WHAT THE EXERCISE ASKS →
You are asked to repeat the listing word for word and to leave out its pictures.

GIVEN INFORMATION →
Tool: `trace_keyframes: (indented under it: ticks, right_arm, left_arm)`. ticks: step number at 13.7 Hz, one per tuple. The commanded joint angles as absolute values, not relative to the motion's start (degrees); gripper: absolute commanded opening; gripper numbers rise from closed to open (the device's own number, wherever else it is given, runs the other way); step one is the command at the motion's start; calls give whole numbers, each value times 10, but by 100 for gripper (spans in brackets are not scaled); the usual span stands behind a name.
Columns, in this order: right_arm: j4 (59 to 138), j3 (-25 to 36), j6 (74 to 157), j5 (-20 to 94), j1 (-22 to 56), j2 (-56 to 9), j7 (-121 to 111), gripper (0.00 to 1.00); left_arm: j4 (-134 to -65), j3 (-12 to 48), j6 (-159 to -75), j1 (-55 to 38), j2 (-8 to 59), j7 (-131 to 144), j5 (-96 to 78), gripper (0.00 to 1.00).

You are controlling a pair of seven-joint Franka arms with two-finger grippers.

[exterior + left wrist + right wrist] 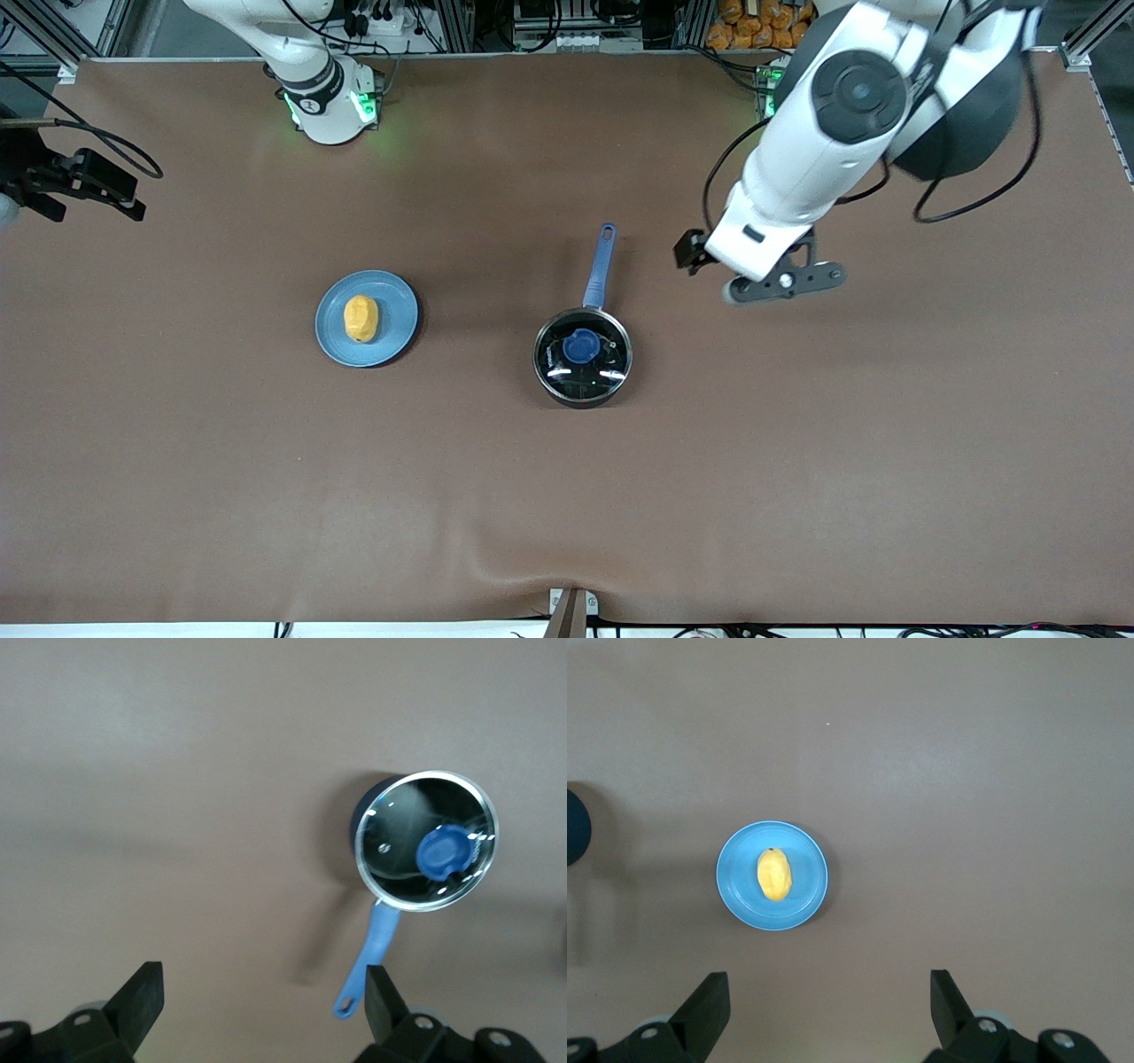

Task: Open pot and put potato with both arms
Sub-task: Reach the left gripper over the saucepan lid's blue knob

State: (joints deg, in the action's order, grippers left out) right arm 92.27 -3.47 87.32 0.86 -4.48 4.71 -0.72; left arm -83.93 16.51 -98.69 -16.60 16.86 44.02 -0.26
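Note:
The pot (pixel 582 354) is a small black saucepan standing mid-table with its blue handle (pixel 601 264) pointing toward the robots' bases. A glass lid with a blue knob (pixel 580 346) covers it. The potato (pixel 361 318), yellow-orange, lies on a blue plate (pixel 394 310) toward the right arm's end. My left gripper (pixel 784 282) hangs open and empty over bare table, beside the handle toward the left arm's end. In its wrist view the pot (pixel 425 840) lies off to one side of the open left gripper (pixel 263 979). My right gripper (pixel 828 985) is open and empty, high above the table, looking down on the potato (pixel 773 874).
Brown cloth covers the whole table (pixel 797 461). A black fixture with a cable (pixel 84 182) juts in at the right arm's end. Both arm bases (pixel 330 106) stand along the edge farthest from the front camera, with clutter outside the table there.

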Motion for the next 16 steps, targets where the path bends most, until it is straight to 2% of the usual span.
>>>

YOUR SOLUTION →
Tool: `trace_keyframes: (indented under it: ticks, right_arm, left_arm)`. ticks: step number at 13.7 Hz, one per tuple. The commanded joint angles as absolute values, not relative to the motion's start (degrees); gripper: absolute commanded opening; gripper numbers rise from closed to open (the device's own number, wherever else it is given, runs the other way); step one is the command at the motion's start; calls give whole numbers, each value times 10, but by 100 for gripper (spans in brackets are not scaled); the usual span stands behind a name.
Columns, in this order: right_arm: j4 (59 to 138), j3 (-25 to 36), j6 (74 to 157), j5 (-20 to 94), j1 (-22 to 56), j2 (-56 to 9), j7 (-121 to 111), gripper (0.00 to 1.00); left_arm: j4 (-134 to -65), j3 (-12 to 48), j6 (-159 to -75), j1 (-55 to 38), j2 (-8 to 59), j7 (-131 to 144), j5 (-96 to 78), gripper (0.00 to 1.00).

You are controlling a pair of seven-joint Franka arms with two-finger grippers.

[exterior + left wrist + right wrist] 

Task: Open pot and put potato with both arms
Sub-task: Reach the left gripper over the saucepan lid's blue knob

State: (joints deg, in the action's order, grippers left out) right arm 92.27 -3.47 87.32 0.86 -4.48 4.71 -0.72; left arm -83.93 16.51 -98.69 -16.60 16.86 44.02 -0.26
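Note:
The pot (pixel 582 354) is a small black saucepan standing mid-table with its blue handle (pixel 601 264) pointing toward the robots' bases. A glass lid with a blue knob (pixel 580 346) covers it. The potato (pixel 361 318), yellow-orange, lies on a blue plate (pixel 394 310) toward the right arm's end. My left gripper (pixel 784 282) hangs open and empty over bare table, beside the handle toward the left arm's end. In its wrist view the pot (pixel 425 840) lies off to one side of the open left gripper (pixel 263 979). My right gripper (pixel 828 985) is open and empty, high above the table, looking down on the potato (pixel 773 874).
Brown cloth covers the whole table (pixel 797 461). A black fixture with a cable (pixel 84 182) juts in at the right arm's end. Both arm bases (pixel 330 106) stand along the edge farthest from the front camera, with clutter outside the table there.
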
Motion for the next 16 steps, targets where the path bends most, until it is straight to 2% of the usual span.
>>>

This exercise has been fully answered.